Children and Parents Have Similar Responses to Pain

Children's pain experience shaped by family, sociodemographics

FRIDAY, April 22 (HealthDay News) -- There is a significant correlation between the way parents and their children respond to pain, according to a study published online March 8 in the International Journal of Behavioral Medicine.

Suzyen Kraljevic, from the University Hospital Split in Croatia, and colleagues assessed pain catastrophizing in 285 participants from 100 families using the Croatian version of the Pain Catastrophizing Scale, in order to establish a relationship between pain catastrophizing in parents and their 100 adult children. Parents included in the study had a history of chronic nonmalignant pain lasting for at least three months and have lived with at least one biological child, who has been with the parent during his or her entire childhood, at least until age 18. Regression analysis was used to determine if parents' pain catastrophizing scores were linked to their children's scores.

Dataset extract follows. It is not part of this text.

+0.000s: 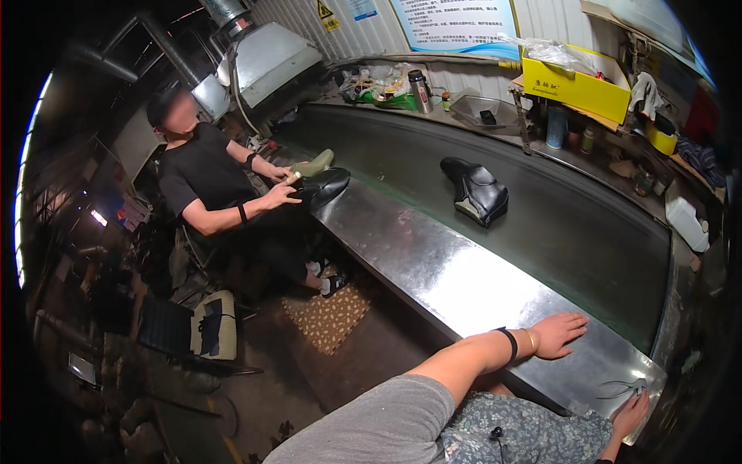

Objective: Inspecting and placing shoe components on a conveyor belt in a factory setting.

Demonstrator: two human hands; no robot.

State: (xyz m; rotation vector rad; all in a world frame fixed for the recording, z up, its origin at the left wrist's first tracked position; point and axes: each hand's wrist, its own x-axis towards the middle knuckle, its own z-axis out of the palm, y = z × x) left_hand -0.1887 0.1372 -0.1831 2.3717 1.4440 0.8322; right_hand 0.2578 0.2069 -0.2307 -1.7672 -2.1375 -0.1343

The investigators found that there was a significant association between the pain catastrophizing score in both parents and their adult children. Parents' pain catastrophizing results significantly explained their children's results, accounting for 20 percent of the variance.

"A family may have a specific cognitive style for coping with pain, which is associated to a child's responses to pain experiences. Our results confirmed that sociodemographics plays an important part in shaping pain experience," the authors write.